* YOUR TASK *
Filter the lines below, copying only those with the string "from".

::::::::

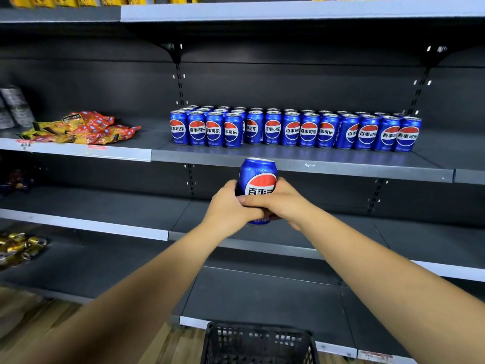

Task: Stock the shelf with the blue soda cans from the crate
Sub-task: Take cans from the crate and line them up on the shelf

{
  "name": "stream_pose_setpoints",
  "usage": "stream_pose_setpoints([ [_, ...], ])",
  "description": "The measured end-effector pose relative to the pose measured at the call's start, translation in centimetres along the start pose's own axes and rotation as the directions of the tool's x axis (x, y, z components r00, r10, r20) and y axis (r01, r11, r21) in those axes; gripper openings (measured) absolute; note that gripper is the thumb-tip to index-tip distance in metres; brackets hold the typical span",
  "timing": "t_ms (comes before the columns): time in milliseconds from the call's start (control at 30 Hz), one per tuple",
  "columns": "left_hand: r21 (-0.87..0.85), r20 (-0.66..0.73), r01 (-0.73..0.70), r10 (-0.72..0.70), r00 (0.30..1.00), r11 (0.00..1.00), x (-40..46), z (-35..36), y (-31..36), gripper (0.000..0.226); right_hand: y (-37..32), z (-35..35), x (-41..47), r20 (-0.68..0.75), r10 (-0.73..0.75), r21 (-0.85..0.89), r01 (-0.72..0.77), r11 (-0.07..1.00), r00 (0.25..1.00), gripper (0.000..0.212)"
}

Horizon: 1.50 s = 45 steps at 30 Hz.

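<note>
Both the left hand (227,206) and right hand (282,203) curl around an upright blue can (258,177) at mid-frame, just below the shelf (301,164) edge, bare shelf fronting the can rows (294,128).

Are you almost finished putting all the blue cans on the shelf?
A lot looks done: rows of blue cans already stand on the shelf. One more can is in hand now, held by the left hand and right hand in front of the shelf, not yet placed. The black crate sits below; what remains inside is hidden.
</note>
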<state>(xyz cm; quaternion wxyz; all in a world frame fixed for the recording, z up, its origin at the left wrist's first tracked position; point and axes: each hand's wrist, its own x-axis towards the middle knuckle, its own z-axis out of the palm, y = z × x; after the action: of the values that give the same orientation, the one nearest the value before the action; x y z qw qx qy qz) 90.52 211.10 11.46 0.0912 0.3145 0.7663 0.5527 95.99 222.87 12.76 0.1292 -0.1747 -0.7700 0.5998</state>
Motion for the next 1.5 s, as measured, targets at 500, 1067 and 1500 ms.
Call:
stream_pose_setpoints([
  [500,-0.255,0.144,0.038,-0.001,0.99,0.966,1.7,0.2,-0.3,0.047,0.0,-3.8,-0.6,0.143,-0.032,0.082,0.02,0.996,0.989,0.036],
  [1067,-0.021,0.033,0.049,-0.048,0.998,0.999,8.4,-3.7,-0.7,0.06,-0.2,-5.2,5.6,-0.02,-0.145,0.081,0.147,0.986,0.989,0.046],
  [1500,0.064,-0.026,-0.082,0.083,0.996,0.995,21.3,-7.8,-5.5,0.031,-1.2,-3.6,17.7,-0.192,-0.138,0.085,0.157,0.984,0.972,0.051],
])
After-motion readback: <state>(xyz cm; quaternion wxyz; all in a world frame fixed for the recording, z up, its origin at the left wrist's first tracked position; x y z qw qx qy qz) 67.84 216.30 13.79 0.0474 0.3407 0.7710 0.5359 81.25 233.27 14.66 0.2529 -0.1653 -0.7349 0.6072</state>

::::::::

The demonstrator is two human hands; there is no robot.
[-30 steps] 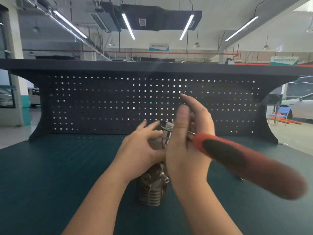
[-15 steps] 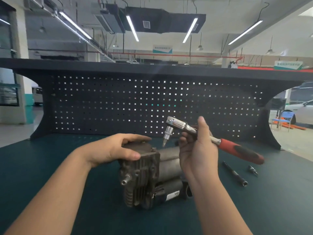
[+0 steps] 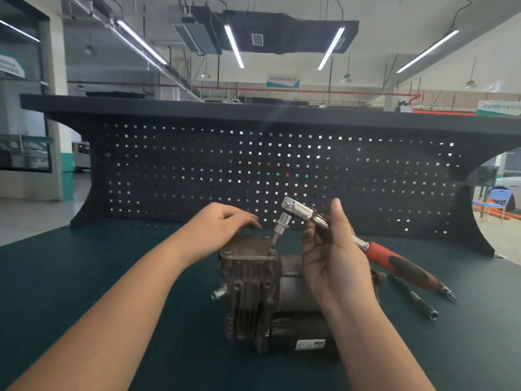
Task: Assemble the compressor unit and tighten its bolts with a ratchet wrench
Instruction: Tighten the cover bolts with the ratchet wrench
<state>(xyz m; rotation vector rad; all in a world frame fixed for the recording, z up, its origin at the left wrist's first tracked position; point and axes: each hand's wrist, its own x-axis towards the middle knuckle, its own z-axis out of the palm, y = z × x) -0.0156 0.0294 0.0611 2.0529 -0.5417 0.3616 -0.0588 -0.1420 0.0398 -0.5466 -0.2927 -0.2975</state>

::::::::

* ANSWER BOX *
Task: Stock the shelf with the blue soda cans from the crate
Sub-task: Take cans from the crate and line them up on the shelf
  "timing": "t_ms (comes before the columns): time in milliseconds from the call's start (control at 30 Hz), one per tuple",

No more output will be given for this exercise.